Below is a listing; restate from it, character for character, the lines beginning at the line holding "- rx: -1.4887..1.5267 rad" and ending at the line holding "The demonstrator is", both included.

+++++

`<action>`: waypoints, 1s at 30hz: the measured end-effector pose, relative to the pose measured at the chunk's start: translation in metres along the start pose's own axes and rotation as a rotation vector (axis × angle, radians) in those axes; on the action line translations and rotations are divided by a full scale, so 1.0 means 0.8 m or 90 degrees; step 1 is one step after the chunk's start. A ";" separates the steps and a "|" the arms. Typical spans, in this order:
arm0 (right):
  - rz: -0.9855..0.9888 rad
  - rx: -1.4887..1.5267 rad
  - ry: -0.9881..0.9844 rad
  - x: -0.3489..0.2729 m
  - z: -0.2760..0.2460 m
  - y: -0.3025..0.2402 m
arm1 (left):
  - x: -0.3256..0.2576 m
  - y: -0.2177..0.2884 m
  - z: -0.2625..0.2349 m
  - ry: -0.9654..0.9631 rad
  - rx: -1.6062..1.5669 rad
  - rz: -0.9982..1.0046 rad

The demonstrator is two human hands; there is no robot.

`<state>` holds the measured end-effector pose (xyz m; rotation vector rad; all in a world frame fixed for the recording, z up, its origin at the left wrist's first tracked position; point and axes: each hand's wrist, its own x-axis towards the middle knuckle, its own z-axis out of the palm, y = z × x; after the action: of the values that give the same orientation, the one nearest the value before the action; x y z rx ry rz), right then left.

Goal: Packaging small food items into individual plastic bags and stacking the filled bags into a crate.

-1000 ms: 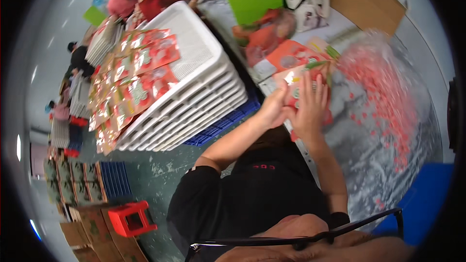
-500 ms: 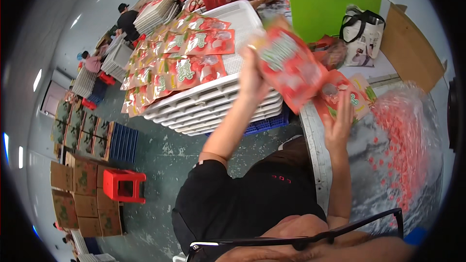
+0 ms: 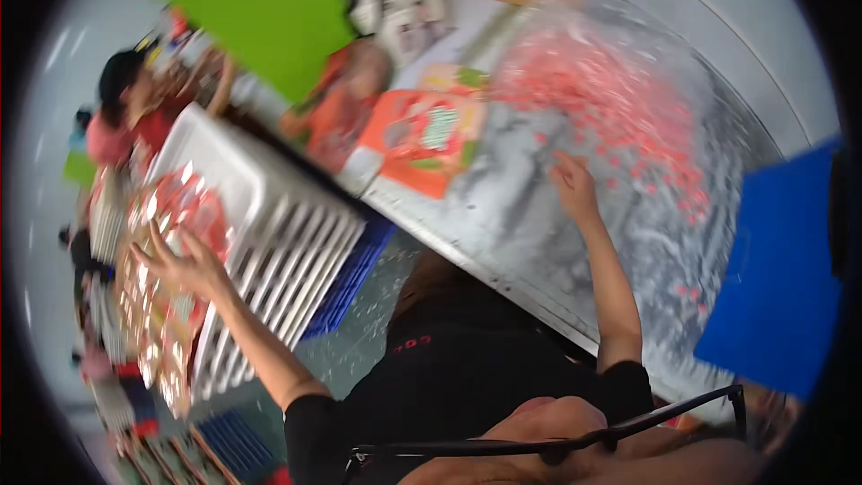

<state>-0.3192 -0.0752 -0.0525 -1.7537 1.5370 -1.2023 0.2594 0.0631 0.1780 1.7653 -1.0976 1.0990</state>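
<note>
My left hand [image 3: 184,268] is open with fingers spread, just above the shiny red and clear pouches [image 3: 162,305] piled on a stack of white plastic trays [image 3: 283,269]. It holds nothing. Over the metal worktable [image 3: 503,251], my right hand [image 3: 575,187] reaches toward the near edge of a heap of small pinkish-red pieces [image 3: 620,117]. Its index finger is stretched out and the others are partly bent, with nothing visible in them. Flat on the table's left side lie orange-red printed pouches [image 3: 426,139], apart from both hands.
Clear plastic film [image 3: 575,18] lies around the heap. A blue panel [image 3: 772,269] stands at the right, a green panel [image 3: 260,9] at the far left. A white bag with black handles [image 3: 400,0] sits at the back. A co-worker in red [image 3: 153,117] works beyond the trays.
My left hand has moved left and let go of the red pouch it held, over the trays. My right hand has left the table pouches for the red pieces. The view has turned right.
</note>
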 end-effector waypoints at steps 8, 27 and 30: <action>-0.132 -0.332 0.229 0.130 -0.123 0.126 | -0.076 0.369 0.131 -0.537 -0.703 0.156; -0.056 -0.255 -0.098 0.349 -0.136 0.135 | -0.272 0.752 0.430 -1.015 -0.892 -0.139; -0.074 -0.289 -0.014 0.332 -0.149 0.161 | -0.287 0.775 0.422 -0.991 -1.041 -0.275</action>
<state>-0.4959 -0.3392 -0.0283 -2.1586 1.8209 -0.9282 -0.2858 -0.3879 -0.0467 0.9393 -1.4449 -1.5003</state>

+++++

### Response
  - rx: -1.4887..1.5267 rad
  - ry: -0.9881..0.9844 rad
  - x: -0.3489..0.2729 m
  - z: -0.2760..0.2460 m
  - y: -0.3025..0.2402 m
arm1 (left):
  - x: -0.3256..0.2576 m
  - y: -0.2177..0.2884 m
  - z: -0.2625..0.2349 m
  - ry: -0.9654..0.9631 rad
  - rx: -1.6062..1.5669 rad
  - rz: -0.9982..1.0046 rad

The demonstrator is two human hands; there is no robot.

The answer given is complete.